De leur côté, des élèves ayant pris part à cette master class ont exprimé leur enthousiasme face à cette "immersion inédite" dans l'univers du cinéma, se félicitant de cette expérience enrichissante et inspirante.
Organisée par l'Association "La Dolce Vita à Mogador", cette manifestation cinématographique (15-18 avril) continue son exploration du 7e art italien, en offrant au public d'Essaouira une programmation éclectique mêlant projections, discussions et moments de partage autour du cinéma.

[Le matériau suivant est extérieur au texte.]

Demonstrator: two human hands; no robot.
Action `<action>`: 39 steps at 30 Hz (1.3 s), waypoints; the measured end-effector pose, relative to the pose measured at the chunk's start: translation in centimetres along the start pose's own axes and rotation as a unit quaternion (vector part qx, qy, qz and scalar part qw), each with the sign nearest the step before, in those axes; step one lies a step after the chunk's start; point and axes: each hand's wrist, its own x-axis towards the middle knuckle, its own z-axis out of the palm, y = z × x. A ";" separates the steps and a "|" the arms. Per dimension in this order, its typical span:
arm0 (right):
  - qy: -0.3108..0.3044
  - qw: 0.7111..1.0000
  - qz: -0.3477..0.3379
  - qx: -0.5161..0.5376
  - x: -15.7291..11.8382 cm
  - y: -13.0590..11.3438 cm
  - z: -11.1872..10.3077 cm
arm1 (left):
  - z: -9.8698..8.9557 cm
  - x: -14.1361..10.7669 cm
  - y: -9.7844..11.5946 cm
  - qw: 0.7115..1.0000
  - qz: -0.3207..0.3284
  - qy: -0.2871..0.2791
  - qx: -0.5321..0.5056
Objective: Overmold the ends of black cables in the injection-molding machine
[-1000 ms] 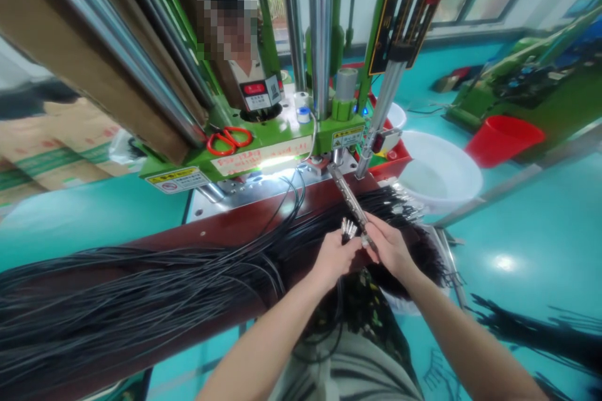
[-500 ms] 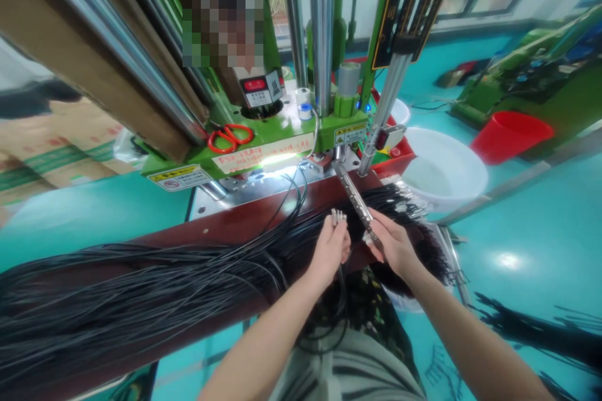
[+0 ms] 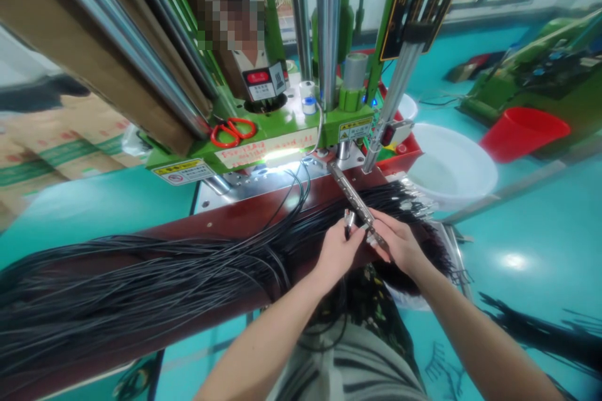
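Closed around several black cables with metal ends (image 3: 349, 218), my left hand (image 3: 337, 249) is beside the lower end of a metal bar. My right hand (image 3: 399, 243) grips that long metal bar (image 3: 350, 193), which slants up and left toward the machine's base plate. Small pale pieces show between the two hands, too small to make out. Behind and beneath the bar, a thick bundle of black cables (image 3: 179, 276) lies along the dark red table (image 3: 188, 233).
A green press machine (image 3: 277, 131) stands ahead, with red-handled scissors (image 3: 233, 131) on it. White basin (image 3: 449, 163), red bucket (image 3: 524, 131) and hanging black cables (image 3: 540, 326) are at the right. Cartons (image 3: 61, 156) are at the left.
My left hand has moved right, up close to my right hand and the bar, and its cable ends have tilted. My right hand still holds the bar. The view has shifted slightly.
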 end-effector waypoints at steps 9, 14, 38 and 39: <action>-0.020 0.998 -0.015 -0.057 -0.2 0.3 0.0 | -0.1 -0.1 -0.2 1.000 0.019 -0.005 0.001; -0.012 0.995 -0.033 -0.093 -0.4 0.4 0.4 | -0.2 -0.1 -0.2 1.000 0.024 0.005 -0.005; -0.047 0.998 -0.020 -0.026 0.0 0.5 -0.5 | -0.8 0.2 1.2 0.950 -0.170 -0.036 -0.260; -0.048 0.998 -0.023 -0.036 0.0 0.5 -0.5 | -0.8 0.2 1.2 0.950 -0.171 -0.038 -0.259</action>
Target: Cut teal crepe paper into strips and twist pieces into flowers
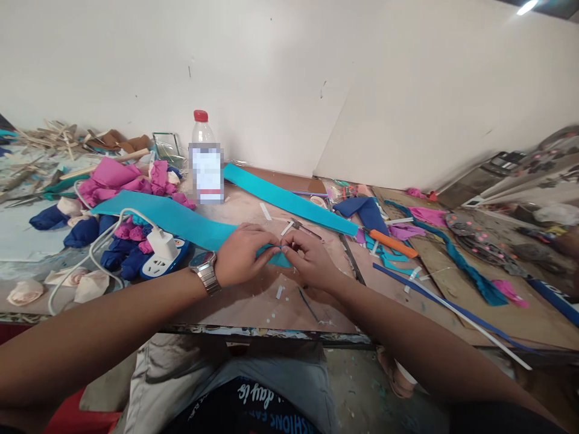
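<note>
A long turquoise strip (176,218), fabric or crepe paper, runs from the left across the table into my hands. My left hand (244,253), with a metal watch on its wrist, is closed on the strip's right end. Thumb and fingers of my right hand (312,259) pinch the same end, meeting the left fingertips. A small turquoise part (281,260) shows below the fingertips; the fingers hide the rest. Behind my hands lies a second flat turquoise strip (289,199), slanting down to the right toward an orange-handled tool (392,243).
Left stand a red-capped bottle (201,126) and a power socket (158,264) with a plugged-in white charger and cable. Pink bundles (113,178), navy bundles (84,232) and cream ones (26,292) lie around. To the right are a teal twisted strip (465,259) and a thin white stick (474,325).
</note>
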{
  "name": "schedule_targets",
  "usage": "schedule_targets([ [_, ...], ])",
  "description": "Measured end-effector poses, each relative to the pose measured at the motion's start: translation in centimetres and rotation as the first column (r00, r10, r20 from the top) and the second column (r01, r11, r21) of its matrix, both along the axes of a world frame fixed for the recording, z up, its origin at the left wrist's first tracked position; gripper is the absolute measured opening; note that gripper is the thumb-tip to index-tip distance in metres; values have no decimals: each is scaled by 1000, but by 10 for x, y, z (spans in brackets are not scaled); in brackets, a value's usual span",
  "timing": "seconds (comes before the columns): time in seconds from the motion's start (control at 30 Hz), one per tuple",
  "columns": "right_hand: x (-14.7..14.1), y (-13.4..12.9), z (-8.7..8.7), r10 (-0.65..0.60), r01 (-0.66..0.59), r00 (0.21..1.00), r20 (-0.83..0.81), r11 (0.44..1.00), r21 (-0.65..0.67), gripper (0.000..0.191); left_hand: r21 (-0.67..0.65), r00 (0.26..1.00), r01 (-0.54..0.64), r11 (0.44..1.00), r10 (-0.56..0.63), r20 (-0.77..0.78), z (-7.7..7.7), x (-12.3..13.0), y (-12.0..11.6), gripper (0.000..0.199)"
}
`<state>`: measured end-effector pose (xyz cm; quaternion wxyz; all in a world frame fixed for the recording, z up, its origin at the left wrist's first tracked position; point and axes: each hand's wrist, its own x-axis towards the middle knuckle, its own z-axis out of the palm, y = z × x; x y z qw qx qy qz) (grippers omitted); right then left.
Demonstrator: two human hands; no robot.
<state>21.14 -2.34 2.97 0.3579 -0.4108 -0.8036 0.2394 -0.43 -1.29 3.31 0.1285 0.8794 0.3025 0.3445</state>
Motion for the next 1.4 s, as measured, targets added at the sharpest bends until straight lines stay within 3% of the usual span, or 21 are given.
schedule_targets([
  [0.27,2,1,2,1,-8,999,51,990,141,9,-68,1000,-11,998,10,-25,-1,-1,1,15],
  [0.5,2,1,2,-10,-3,997,75,985,173,10,-80,999,-23,997,21,-33,-1,1,-1,14],
  [0.83,6,0,12,64,-108,984,165,957,271,8,-81,1000,-11,997,9,-24,1,0,0,13],
  [1.0,8,0,10,116,-161,977,179,951,265,7,-78,999,8,997,-12,-41,0,0,0,10],
  [1.4,9,0,11,131,-152,975,180,982,108,18,-66,997,5,998,-10,-73,-1,0,1,11],
])
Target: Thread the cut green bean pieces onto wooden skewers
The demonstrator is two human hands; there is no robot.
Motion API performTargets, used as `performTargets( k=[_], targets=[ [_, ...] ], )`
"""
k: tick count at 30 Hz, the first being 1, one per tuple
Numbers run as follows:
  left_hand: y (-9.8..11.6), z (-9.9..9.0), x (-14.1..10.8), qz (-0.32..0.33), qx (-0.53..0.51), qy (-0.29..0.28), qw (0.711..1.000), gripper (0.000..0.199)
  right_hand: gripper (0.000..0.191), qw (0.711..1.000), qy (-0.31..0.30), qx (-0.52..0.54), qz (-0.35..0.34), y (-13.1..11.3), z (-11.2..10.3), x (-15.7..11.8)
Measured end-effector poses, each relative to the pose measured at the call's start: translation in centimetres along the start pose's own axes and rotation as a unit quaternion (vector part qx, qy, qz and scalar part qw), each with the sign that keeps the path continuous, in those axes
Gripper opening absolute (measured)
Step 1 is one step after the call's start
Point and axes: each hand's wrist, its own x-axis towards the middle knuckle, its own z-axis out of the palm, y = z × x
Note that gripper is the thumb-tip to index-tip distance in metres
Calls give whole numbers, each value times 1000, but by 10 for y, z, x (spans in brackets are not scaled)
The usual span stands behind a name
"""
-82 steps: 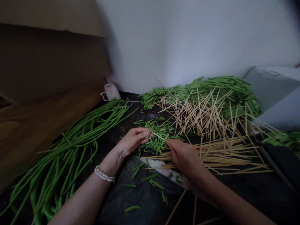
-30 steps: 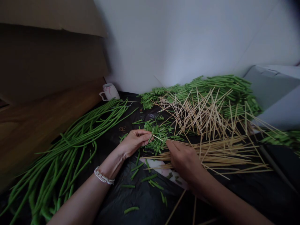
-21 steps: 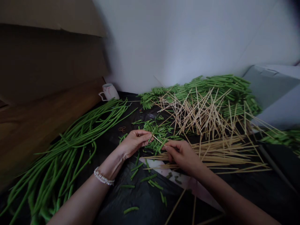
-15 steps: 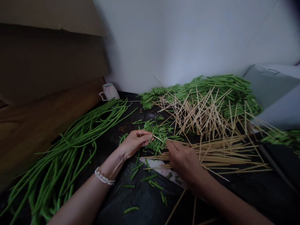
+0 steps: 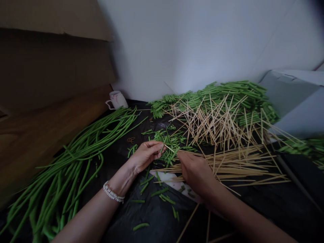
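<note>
My left hand (image 5: 148, 154), with a beaded bracelet at the wrist, pinches a short green bean piece at its fingertips. A thin wooden skewer (image 5: 171, 148) runs from those fingertips to my right hand (image 5: 194, 169), whose fingers are closed around it. The skewer's tip meets the bean piece; how far it enters is hidden by the fingers. Under and beyond both hands lies a heap of cut bean pieces (image 5: 174, 139). Beside my right hand, loose skewers (image 5: 243, 164) lie in a flat pile.
Long uncut beans (image 5: 83, 148) spread across the left on black plastic sheeting (image 5: 121, 216). A mug (image 5: 118, 100) stands at the back. Bean bundles (image 5: 243, 91) on crossed skewers (image 5: 215, 125) are stacked against the wall. A pale box (image 5: 291, 91) is at right.
The view has shifted slightly. Both hands keep nearly the same pose, with the skewer still between them.
</note>
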Motion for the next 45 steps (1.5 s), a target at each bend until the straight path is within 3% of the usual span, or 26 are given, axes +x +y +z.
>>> performTargets(
  k=[5, 10, 12, 18, 23, 27, 33, 36, 39, 41, 43, 45],
  targets=[
    [0, 1, -1, 0, 9, -1, 1000, 22, 32, 981, -74, 160, 85, 1, -1, 6],
    [-1, 2, 1, 0, 19, 9, 1000, 26, 25, 999, -6, -32, 2, 3, 3, 0],
    [-2, 2, 1, -1, 24, 8, 1000, 27, 24, 999, -7, -40, -1, 3, 4, -1],
    [-2, 3, -1, 3, 40, 6, 999, 27, 28, 996, 0, 87, 21, 1, 0, 5],
    [-8, 9, -4, -6, 68, -19, 997, 25, 30, 978, -40, 192, 72, 1, -1, 8],
    [-11, 10, -4, -3, 86, -23, 996, 24, 26, 993, -2, 119, 15, 0, 2, 5],
    [-17, 10, -3, -11, 108, -21, 994, 25, 27, 998, -22, -64, -17, 0, 7, -3],
    [-13, 11, -3, 17, 137, -29, 990, 25, 28, 996, -31, -86, -22, 3, 7, -3],
    [1, 2, -3, 83, 189, -6, 979, 28, 28, 997, -10, -79, -21, 10, 6, -1],
    [14, -11, 0, 144, 225, 57, 962, 30, 28, 997, 18, -79, -15, 14, 6, 0],
    [25, -28, 2, 192, 300, 115, 927, 30, 27, 996, 38, -78, -14, 18, 6, 0],
    [32, -44, 5, 201, 415, 127, 878, 26, 27, 996, 42, -74, -17, 19, 7, 0]
  ],
)
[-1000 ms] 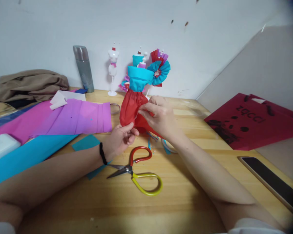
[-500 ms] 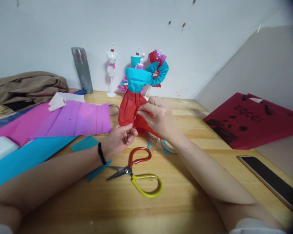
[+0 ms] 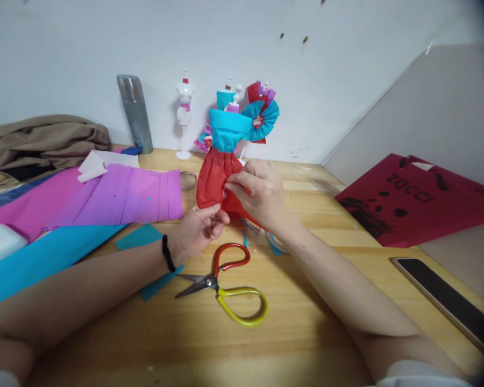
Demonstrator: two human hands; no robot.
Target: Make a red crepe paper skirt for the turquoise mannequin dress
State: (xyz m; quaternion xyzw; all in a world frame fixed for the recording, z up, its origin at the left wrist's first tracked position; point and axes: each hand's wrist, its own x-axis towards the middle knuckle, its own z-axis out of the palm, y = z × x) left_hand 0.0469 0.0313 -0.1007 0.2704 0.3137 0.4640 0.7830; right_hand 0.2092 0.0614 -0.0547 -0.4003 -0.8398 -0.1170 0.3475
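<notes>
A small mannequin in front of me wears a turquoise gathered top and a red skirt, both of a thin, paper-like material. Its white neck knob shows above the top. At the skirt's lower hem, my left hand pinches the edge between thumb and curled fingers. My right hand is closed on the skirt's right side, thumb and fingertips pressed together on the red fold. Whether a small item is also between those fingertips I cannot make out. Open-bladed scissors with red and yellow handles lie just below my hands.
Left lie purple sheets, a turquoise sheet and a brown cloth. Behind stand a flask, a white mannequin and a turquoise flower. A red bag and a phone are right.
Hardly anything differs. Both hands keep their hold on the red skirt, and the view has shifted very slightly.
</notes>
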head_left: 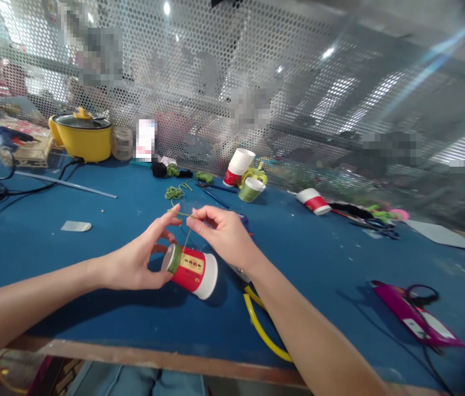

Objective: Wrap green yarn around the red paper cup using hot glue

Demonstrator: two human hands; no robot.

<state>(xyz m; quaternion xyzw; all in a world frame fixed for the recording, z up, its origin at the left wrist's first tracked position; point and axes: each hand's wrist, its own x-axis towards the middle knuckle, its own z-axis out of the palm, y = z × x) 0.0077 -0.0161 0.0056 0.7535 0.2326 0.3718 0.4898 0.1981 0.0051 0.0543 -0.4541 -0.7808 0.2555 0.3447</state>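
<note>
My left hand (133,258) grips a red and white paper cup (195,269) by its base end, between thumb and fingers. The cup lies tilted on its side just above the table, its white rim toward the lower right. Green yarn (175,259) is wound in a band around the cup's base end. From it a thin strand runs up to my right hand (226,236), whose thumb and index finger are pinched on the yarn. The strand also passes to the raised left index fingertip. Behind the hands lies a loose tangle of green yarn (173,192).
Yellow handles (263,333) of a tool show partly under my right forearm. Farther back stand paper cups (241,162), a green-wrapped cup (252,190) and a yellow pot (86,140). Another cup (315,202) lies at right. A purple packet (401,313) lies near the right edge.
</note>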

"Nous nous efforçons, année après année, de faire évoluer cet événement", a déclaré à la MAP le coordinateur général du festival, Gabriele Meletti, estimant que ce rendez-vous demeure "unique dans le paysage culturel d'Essaouira, historiquement marqué par la musique et les arts, mais où le cinéma n'avait pas encore toute sa place".
Réunissant passionnés, professionnels et curieux autour d'une sélection soignée de films inédits et de chefs-d’œuvre intemporels, "La Dolce Vita à Mogador" incarne les valeurs d'élégance, de convivialité, de passion, de créativité et de douceur de vivre qui caractérisent aussi bien le cinéma italien que l'atmosphère unique de la Cité des alizés.